うさぎ「ちょっとは、ありがとうって言うか……」


╳    ╳    ╳



 衛 「あいつのことは、これ以上……」


 Act.7で怪我したときにもらったハンカチを握りしめる。
 これまでこの手の盗難事件には他ならぬタキシード仮面が絡んでいたが、今回は自分は無関係だ。しかも被害者は愛野美奈子だという。美奈子がセーラーVであることも衛は知っている。要するにこれまでの事件とはまったくパターンが違うので、かれにも事態がよく分からない。それにセーラームーンはセーラーVを「プリンセス」と呼んでいるが、セーラーVが自分の夢に出てくるプリンセスその人とも思えない。いろいろ謎だらけで、こうなったらいっそ、うさぎや美奈子に接近して、正体と目的も打ち明けて聞いてみるという手もある。でもいま自分がタキシード仮面であることをうさぎ=セーラームーンに告白してしまうと、微妙な彼女との関係が一気に危ういところまで進んでしまいそうだ。でも自分には陽菜という、結婚を約束した幼なじみがいるのだ。うさぎとはこれ以上、親密になってはいけない。



 ……と、まさにそういうことを思い悩んでいたところへ、フィアンセの陽菜の父親らしき人物から、電話がかかってくる。だけど衛のフィアンセの存在は、これまで視聴者にまったく知られていない、実写版オリジナルの設定なので、我々も始めてこのエピソードを観た時には、この場面のこの電話の意味はぜんぜんわかんなかったですね。



 衛 「もしもし………はい、どうも……わかってます。でも。約束は卒業までですよね………」


 
 ちなみに、そういうふうには見えませんが、実写版の衛は、台本の年齢欄に17歳と書かれており、高校3年生という設定。
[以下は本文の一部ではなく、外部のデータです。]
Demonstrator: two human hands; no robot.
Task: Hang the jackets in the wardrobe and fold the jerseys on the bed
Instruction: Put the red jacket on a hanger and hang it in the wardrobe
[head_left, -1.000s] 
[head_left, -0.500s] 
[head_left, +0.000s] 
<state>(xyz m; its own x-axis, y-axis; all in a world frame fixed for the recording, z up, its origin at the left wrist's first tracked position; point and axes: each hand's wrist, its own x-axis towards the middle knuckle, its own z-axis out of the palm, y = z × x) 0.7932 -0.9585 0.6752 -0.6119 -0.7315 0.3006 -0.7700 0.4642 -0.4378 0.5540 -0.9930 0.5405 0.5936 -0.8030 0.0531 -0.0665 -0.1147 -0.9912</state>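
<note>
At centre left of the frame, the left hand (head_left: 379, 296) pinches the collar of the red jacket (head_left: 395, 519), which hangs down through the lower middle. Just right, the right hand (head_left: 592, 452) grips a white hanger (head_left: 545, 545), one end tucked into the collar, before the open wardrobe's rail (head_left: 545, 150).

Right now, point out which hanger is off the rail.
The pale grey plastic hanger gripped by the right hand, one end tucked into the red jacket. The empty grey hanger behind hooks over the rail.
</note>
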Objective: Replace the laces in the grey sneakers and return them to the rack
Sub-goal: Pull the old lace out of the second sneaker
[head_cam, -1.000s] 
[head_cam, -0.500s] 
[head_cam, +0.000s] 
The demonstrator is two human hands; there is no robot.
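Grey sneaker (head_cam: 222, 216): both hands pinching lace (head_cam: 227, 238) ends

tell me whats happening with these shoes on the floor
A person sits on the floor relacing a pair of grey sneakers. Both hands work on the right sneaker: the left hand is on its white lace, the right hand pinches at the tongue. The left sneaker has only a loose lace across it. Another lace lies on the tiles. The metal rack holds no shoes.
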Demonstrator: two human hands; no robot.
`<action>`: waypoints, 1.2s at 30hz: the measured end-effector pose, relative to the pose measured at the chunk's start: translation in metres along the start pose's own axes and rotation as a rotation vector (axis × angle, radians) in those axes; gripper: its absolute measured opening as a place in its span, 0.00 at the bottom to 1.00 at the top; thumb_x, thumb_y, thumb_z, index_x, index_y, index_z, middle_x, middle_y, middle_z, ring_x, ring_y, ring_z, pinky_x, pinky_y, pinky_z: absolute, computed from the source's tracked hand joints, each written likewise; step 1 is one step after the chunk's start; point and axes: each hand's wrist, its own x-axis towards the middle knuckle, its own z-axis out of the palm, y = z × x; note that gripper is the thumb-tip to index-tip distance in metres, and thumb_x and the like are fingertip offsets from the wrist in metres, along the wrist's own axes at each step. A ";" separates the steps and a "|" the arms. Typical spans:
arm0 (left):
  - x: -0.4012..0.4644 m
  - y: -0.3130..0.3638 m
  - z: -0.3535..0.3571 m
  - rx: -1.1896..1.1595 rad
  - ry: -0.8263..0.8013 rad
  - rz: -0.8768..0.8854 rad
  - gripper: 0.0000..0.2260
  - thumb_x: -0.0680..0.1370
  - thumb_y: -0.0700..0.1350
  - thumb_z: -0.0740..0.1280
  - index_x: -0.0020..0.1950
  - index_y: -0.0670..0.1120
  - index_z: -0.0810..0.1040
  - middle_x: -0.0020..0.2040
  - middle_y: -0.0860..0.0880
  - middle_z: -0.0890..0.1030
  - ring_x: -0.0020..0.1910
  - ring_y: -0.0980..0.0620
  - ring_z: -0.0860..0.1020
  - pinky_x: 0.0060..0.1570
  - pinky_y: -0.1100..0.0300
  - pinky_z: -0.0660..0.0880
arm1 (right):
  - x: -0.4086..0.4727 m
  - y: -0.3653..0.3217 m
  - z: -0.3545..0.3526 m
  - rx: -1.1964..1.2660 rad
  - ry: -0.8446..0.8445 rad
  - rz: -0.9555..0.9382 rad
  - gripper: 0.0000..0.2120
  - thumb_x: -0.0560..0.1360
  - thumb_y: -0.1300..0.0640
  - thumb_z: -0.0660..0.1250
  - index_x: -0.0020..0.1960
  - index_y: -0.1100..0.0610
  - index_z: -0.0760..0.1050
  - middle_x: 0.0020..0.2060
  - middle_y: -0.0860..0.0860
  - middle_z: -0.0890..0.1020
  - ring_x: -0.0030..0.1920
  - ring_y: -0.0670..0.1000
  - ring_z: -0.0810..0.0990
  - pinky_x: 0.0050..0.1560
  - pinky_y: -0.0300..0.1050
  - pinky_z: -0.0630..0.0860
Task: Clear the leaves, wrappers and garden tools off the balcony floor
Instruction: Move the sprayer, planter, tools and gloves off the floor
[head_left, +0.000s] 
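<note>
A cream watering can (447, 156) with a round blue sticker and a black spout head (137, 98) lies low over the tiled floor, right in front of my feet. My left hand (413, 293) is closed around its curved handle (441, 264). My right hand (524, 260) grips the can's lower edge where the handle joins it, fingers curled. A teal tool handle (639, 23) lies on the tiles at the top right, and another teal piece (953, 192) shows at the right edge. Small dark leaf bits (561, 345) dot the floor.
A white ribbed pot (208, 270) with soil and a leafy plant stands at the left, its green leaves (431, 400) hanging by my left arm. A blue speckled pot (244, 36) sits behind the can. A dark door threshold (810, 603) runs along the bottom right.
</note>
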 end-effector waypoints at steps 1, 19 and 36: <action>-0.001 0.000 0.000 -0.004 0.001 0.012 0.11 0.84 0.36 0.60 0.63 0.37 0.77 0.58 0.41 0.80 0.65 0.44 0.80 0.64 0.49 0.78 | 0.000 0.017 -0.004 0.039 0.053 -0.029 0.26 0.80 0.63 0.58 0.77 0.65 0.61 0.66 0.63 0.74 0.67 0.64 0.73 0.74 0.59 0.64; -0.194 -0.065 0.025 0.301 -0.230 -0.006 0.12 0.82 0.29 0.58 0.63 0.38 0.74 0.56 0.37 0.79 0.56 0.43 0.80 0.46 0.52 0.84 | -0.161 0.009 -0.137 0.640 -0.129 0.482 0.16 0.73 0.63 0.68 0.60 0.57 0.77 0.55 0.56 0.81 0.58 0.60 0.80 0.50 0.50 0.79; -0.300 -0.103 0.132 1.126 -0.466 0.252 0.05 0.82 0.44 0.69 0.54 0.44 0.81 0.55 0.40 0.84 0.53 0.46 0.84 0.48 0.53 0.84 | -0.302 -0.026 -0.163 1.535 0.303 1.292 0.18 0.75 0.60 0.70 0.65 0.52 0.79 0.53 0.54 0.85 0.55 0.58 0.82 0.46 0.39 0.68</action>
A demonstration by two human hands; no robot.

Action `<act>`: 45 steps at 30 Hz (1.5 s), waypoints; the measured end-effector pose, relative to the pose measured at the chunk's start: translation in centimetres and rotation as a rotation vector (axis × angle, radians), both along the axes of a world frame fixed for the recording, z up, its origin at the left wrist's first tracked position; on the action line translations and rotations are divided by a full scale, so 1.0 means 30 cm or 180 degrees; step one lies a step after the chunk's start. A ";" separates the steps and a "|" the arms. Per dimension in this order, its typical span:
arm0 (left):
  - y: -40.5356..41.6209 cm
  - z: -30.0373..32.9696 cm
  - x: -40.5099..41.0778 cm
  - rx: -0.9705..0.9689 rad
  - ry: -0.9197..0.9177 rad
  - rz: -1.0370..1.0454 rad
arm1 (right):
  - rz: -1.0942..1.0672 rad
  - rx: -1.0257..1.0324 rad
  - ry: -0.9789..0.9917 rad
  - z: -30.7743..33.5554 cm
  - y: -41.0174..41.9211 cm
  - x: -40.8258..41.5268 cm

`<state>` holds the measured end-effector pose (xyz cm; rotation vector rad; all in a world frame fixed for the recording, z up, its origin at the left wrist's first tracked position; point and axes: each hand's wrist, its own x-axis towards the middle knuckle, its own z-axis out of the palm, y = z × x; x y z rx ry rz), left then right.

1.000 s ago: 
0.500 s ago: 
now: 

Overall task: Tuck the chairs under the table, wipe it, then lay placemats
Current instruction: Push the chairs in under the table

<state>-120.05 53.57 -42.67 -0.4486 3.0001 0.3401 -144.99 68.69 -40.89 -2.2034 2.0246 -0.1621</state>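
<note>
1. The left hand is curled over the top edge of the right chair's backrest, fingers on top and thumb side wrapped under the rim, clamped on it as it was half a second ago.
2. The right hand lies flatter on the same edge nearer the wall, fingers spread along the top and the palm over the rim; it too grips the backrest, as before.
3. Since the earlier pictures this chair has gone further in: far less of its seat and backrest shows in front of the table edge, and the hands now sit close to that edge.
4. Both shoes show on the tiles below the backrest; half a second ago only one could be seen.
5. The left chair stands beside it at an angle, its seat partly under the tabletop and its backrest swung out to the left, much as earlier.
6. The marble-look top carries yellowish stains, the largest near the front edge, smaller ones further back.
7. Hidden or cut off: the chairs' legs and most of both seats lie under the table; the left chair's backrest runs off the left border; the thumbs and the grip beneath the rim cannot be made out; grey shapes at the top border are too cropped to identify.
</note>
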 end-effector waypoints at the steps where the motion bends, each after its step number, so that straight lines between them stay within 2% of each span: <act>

だから「卒業まで」というのは高校卒業までという意味ですね。将来、陽菜のお父さんの仕事を継ぐ勉強をするために、近く陽菜とロンドンへ留学する話が進んでいる。どうだそろそろ気持ちは固まったか、という陽菜のお父さんに、わかってます、でもせめて高校をきちんと卒業してから、そういう約束でしたよね、と応える衛、というような内容だろう。

4. エグゼイド第43話


 ということで、今回はこれまで、としまして、順不同ですが最後に『仮面ライダーエグゼイド』第43話「白衣のlicense」だ(2017年8月13日、テレビ朝日、脚本:高橋悠也/撮影:倉田幸治/監督:中澤祥次郎)をご紹介します。前回、8月13日は放送がお休みらしいとウソを書いてしまったが、普通に放送されていた。私が何を間違って誤情報を流したかは、自分でも分かっていない。ともかくおわびします。と同時にコメント欄でご指摘いただきましたことにお礼申し上げます。





 で、冒頭でいきなり、前回治ったはずの患者のみなさんが、再び感染症を発症して苦しみだす。前回登場した鈴木塔子(沢井美優)と息子(松浦理仁)の母子も同様で、この二人はなぜか公園のベンチみたいなところで苦しんでいた。前回もいた西馬二コ(黒崎レイナ)が、今回も二人を介抱していて。そこへ無免許医の仮面ライダー、花家大我(松本享恭)がやって来る。



ニ コ「大丈夫?」



ニ コ「ねえ、もう治ったんじゃなかったの?」
大 我「おそらく原因は、クロノスがゲムデウスをとりこんだせいだ」


 檀 「そのとおり」



大 我「クロノス……」



 檀 「私という真のラスボスによって、仮面ライダークロニクルは進化する」



 檀 「変身!」




ニ コ「クロノスとゲムデウスが交ざってる……」
大 我「患者を連れて下がってろ」



 自分で「ラスボス」と名のるラスボス。檀正宗(清水博之)ことゲムデウスクロノスが変身すると、大我も仮面ライダースナイプに変身。



 ということでのっけからバトルが始まるわけだが、沢井さんの出番はこれだけだったので、以上。もうちょっと活躍して欲しかったです。ではまた。